The entries below hold a line with "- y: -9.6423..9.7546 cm" and a line with "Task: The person". Return those lines and all that lie between them, exactly and only.

##### DATASET

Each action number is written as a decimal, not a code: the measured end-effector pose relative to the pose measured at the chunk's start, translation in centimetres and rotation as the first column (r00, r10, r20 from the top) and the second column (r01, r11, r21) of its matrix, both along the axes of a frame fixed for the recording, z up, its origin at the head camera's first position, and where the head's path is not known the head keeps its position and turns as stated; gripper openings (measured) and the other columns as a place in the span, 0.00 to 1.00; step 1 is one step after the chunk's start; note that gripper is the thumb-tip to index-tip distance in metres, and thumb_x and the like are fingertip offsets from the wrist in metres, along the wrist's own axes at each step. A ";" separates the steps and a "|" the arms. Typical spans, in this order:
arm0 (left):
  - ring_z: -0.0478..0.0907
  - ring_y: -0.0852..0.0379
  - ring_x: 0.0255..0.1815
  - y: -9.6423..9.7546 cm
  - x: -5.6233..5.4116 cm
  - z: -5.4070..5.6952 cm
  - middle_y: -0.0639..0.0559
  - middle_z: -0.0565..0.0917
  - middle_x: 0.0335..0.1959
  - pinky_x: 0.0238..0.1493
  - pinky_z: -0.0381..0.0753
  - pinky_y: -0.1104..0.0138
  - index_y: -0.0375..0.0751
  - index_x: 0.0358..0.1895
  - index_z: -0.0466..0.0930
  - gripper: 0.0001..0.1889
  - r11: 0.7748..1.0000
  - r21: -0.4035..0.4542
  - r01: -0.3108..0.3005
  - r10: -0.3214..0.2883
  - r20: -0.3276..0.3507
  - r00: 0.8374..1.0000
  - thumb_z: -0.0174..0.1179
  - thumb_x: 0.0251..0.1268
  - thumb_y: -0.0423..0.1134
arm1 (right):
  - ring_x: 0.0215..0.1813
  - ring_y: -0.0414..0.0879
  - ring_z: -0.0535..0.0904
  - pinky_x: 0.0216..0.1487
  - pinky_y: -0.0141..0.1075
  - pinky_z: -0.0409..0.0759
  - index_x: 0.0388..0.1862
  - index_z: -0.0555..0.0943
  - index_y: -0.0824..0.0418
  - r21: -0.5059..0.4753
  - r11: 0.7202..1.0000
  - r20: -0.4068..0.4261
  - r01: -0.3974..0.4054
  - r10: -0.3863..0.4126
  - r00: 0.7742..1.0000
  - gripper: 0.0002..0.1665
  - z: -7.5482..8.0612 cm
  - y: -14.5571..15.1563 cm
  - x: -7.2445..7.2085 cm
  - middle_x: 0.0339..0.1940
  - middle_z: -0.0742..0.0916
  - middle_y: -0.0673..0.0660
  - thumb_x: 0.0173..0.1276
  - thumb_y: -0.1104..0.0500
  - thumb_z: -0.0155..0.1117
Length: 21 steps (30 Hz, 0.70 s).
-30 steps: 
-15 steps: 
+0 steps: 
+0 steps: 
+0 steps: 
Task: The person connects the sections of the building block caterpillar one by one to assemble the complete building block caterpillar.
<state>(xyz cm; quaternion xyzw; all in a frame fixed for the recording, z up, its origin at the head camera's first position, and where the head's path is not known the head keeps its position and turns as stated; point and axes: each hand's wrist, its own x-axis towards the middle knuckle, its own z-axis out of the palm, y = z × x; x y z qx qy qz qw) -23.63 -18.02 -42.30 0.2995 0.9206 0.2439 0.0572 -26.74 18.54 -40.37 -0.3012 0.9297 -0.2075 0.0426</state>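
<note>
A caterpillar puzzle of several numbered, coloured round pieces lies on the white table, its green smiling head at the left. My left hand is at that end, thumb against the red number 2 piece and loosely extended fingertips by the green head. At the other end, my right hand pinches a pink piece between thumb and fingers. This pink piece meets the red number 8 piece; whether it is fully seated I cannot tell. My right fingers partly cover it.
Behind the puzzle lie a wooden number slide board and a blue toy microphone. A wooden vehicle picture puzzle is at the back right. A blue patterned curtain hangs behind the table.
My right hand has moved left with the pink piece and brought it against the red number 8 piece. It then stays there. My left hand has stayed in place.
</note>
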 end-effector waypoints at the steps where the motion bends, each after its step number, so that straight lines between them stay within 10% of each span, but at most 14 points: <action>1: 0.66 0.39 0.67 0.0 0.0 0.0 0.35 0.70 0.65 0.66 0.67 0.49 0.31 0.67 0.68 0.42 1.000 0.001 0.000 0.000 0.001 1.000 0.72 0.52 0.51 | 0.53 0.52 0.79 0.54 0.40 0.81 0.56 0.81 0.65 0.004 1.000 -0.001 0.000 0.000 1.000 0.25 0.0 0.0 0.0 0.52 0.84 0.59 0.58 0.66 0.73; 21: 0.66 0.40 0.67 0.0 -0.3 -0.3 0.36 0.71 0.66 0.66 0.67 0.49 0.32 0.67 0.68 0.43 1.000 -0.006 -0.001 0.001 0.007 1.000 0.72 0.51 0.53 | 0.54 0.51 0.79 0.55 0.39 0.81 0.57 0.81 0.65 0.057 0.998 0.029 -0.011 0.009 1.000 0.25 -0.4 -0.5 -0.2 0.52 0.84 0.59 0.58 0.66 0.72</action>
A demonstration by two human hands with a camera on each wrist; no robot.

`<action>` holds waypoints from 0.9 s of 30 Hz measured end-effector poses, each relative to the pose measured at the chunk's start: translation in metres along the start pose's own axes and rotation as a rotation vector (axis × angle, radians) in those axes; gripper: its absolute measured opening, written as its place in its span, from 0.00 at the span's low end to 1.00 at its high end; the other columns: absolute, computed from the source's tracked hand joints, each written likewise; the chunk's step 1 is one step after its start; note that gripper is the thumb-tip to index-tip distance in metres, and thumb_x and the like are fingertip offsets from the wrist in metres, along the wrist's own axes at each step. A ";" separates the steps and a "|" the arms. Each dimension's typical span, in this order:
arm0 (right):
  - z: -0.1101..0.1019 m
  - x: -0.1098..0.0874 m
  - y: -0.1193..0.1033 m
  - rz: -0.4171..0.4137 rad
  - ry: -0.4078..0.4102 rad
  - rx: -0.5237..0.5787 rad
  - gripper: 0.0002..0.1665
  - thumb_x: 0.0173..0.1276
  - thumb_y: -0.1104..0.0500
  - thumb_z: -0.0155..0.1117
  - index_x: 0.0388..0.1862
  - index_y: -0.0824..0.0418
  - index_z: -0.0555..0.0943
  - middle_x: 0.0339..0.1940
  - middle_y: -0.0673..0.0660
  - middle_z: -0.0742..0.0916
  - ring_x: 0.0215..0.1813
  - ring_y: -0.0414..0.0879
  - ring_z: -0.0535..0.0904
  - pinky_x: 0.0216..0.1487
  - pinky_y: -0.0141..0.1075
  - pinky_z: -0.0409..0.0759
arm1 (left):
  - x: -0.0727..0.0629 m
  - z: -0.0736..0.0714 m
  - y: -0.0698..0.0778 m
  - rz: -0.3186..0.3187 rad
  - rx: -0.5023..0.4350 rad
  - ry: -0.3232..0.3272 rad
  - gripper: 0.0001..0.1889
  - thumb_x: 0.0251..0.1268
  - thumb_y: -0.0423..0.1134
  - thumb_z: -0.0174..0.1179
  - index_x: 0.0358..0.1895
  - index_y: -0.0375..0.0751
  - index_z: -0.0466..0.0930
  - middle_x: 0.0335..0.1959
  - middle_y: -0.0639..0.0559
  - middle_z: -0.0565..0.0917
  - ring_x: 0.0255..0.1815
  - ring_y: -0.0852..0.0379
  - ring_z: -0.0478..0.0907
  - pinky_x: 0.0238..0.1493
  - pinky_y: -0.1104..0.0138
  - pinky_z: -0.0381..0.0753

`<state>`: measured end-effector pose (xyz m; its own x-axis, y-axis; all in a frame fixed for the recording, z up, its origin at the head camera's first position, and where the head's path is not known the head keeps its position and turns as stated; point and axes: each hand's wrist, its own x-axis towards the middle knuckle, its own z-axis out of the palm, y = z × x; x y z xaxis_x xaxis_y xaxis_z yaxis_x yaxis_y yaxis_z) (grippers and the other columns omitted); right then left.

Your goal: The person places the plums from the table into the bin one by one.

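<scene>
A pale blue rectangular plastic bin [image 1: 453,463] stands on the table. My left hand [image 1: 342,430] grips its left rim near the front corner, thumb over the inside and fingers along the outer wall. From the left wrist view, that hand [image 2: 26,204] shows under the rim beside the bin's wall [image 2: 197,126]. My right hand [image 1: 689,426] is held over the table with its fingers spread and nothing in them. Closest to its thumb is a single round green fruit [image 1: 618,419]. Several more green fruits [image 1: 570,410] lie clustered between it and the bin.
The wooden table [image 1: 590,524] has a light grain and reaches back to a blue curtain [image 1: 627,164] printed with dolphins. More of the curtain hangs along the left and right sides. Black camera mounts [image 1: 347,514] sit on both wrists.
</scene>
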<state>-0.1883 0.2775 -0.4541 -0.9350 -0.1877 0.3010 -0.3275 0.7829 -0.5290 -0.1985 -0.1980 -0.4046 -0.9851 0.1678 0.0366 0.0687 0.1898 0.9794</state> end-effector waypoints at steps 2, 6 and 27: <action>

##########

#### [SOLUTION BELOW]
  - y: -9.6423..9.7546 cm
  - x: -5.6233..5.4116 cm
  - z: -5.4070..5.6952 cm
  - middle_y: -0.0639..0.0559
  - middle_z: -0.0565..0.0917
  - middle_x: 0.0335..0.1959
  - pinky_x: 0.0238..0.1493
  - pinky_z: -0.0381..0.0753
  - pinky_y: -0.1104..0.0138
  - index_y: -0.0375..0.0751
  - index_x: 0.0358..0.1895
  - index_z: -0.0466..0.0930
  - gripper: 0.0001..0.1889
  - r11: 0.7748..1.0000
  - r21: -0.4035..0.4542
  - r01: -0.3108..0.3005
  - r10: -0.3214..0.2883
  - r20: -0.3276..0.3507
  - r00: 0.8374..1.0000
  - thumb_z: -0.0174..0.1179
  - thumb_x: 0.0251..0.1268
  - thumb_y: -0.0423..0.1134
arm1 (right):
  - ring_x: 0.0215..0.1813
  - ring_y: -0.0414..0.0879
  - ring_z: -0.0535..0.0904
  - pinky_x: 0.0216..0.1487
  - pinky_y: -0.0141..0.1075
  - pinky_z: -0.0409..0.0759
  - index_x: 0.0388..0.1862
  - index_z: -0.0555..0.0943
  - index_y: -0.0824..0.0418
  - r21: -0.5059..0.4753
  - r11: 0.7202..1.0000
  - r20: -0.4068..0.4261
  - r01: -0.3974..0.4054
  - r10: -0.3863..0.4126
  - r00: 0.7742..1.0000
  - gripper: 0.0002..0.1665
  - z: -7.5482..8.0612 cm
  - y: -14.5571..15.1563 cm
  - x: -7.2445..7.2085 cm
  - middle_x: 0.0339..0.1940
  - middle_z: -0.0742..0.0916
  - middle_y: -0.0673..0.0660
  - thumb_x: 0.0173..0.1276
  - thumb_y: -0.1104..0.0500
  - thumb_z: -0.0155..0.1117
Length: 21 steps (30 Hz, 0.70 s).
-30 steps: 
-15 steps: 
+0 steps: 
+0 steps: 
+0 steps: 
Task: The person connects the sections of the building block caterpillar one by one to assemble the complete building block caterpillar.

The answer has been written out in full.